Secara
fitri, manusia dikaruniai Allah Swt gharizah an-nau’. Diantara
perwujudannya berupa kecintaan pada ibu, bapak, anak dan istri. Dengan naluri
itu pula, secara fitri manusia akan terdorong untuk melakukan mencari pasangan
dan melahirkan keturunan. Itu pula yang terjadi pada diri Nabiyullah Ibrahim
as. Sebagai manusia, beliau juga menginginkan kehadiran seorang anak. Meski
usianya kian senja, Nabi Ibrahim as terus berdoa memohon diberikan anak yang
shalih. Allah Swt pun berkenan mengabulkan doa beliau.
رَبِّ هَبْ لِي
مِنَ الصَّالِحِينَ (100) فَبَشَّرْنَاهُ بِغُلاَمٍ حَلِيمٍ (101)
‘Ya Rabb,
anugrahkanlah kepadaku [seorang anak] yang termasuk orang shaleh’. Maka Kami
beri kabar dia kabar gembira dengan seorang anak yang amat sabar. (TQS ash-Shaffat
[37]: 100-101)
Bagi Ibrahim as, Ismail adalah buah hati, harapan dan
kecintaannya, yang telah sangat lama didambakan. Ismail bak satu-satunya pohon
hijau yang tumbuh di kebun gersang milik seorang petani tua. Ismail
mendatangkan kebahagiaan dalam hidup Ibrahim. Ismail pun merasakan penuhnya
kasih sayang dan cinta ayahnya. Akan tetapi, di tengah rasa bahagia itu,
turunlah perintah Allah kepada Ibrahim untuk menyembelih putera kesayangannya
itu. Allah Swt berfirman:
فَلَمَّا بَلَغَ
مَعَهُ السَّعْيَ قَالَ يَابُنَيَّ إِنِّي أَرَى فِي الْمَنَامِ أَنِّي أَذْبَحُكَ
فَانْظُرْ مَاذَا تَرَى
“Maka tatkala
anak itu telah sampai (pada umur sanggup) berusaha bersama-sama Ibrahim,
Ibrahim berkata: hai anakku, sesungguhnya Aku melihat dalam mimpi bahwa aku
menyembelihmu. Maka pikirkanlah apa pendapatmu” (TQS ash-Shaffat
[37]: 102)
Menghadapi
perintah itu, Ibrahim menghadapi dua pilihan: mengikuti perasaan hatinya dengan
”menyelamatkan” Ismail atau menaati perintah Allah dengan ”mengorbankan” putra
kesayangannya. Buat Ibrahim, di hadapannya terbentang dua pilihan,
mengedepankan kecintaan yang tinggi (al-mahabbatul ulya), yakni
kecintaan kepada Allah atau lebih mengutamakan kecintaan yang rendah (al-mahabbatul
adna), yakni kecintaan kepada anak, harta, dan dunia. Tetap menyadari anak
yang dicintainya itu sebagai karunia Allah atau malah menjadikannya sebagai أَنْدَداً , pesaing–pesaing Allah yang dicintai sama
atau bahkan melebihi kecintaan kepada Allah.
Sekarang,
bayangkan ada sesuatu yang kita cintai, yang deminya kita rela mengorbankan apa
saja. Itulah “Ismail”-mu. “Ismail”-mu adalah setiap sesuatu yang
dapat melemahkan imanmu dan dapat menghalangi dirimu menuju taat kepada Allah.
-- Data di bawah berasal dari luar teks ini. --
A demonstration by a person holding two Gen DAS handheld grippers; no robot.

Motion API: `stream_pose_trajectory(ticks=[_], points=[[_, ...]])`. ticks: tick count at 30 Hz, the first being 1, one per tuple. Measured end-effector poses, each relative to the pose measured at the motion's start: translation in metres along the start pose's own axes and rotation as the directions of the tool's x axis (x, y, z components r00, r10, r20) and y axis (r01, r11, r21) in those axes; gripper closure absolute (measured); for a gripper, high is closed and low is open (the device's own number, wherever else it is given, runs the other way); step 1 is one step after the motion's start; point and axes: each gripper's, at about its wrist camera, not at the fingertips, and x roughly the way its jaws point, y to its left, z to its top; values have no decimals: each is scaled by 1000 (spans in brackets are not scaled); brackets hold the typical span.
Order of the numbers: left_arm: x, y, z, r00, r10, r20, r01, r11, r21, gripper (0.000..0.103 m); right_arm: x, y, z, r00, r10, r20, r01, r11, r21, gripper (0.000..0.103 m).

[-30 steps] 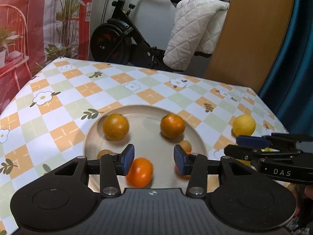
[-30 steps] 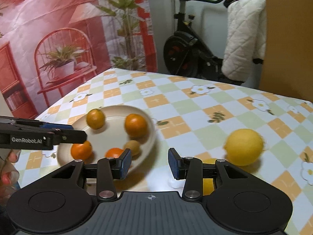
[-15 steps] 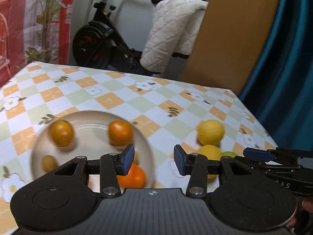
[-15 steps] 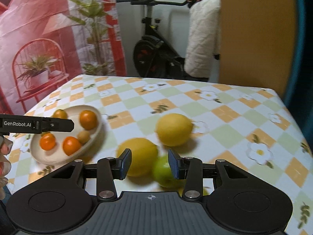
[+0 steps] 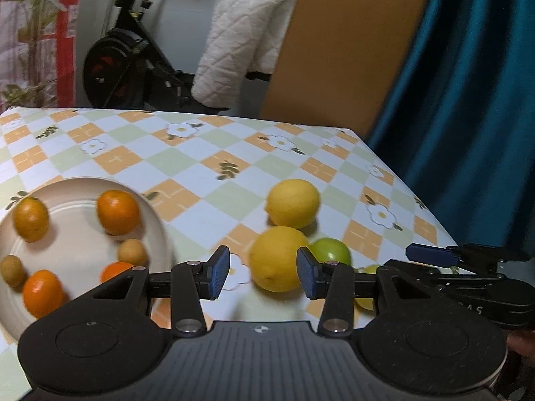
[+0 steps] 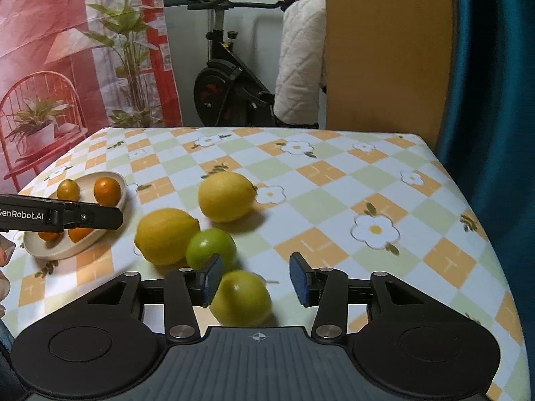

Setiap sesuatu yang dapat membuat dirimu tidak mendengarkan perintah Allah dan
menyatakan kebenaran. “Ismail”-mu adalah setiap sesuatu menghalangimu
untuk melaksanakan kewajiban-kewajibanmu. Setiap sesuatu yang menyebabkan
engkau mengajukan alasan-alasan untuk menghindar dari perintah Allah SWT.
Di
dalam hidup ini kita harus mengidentifikasi dan menemukan apa atau siapakah “Ismail”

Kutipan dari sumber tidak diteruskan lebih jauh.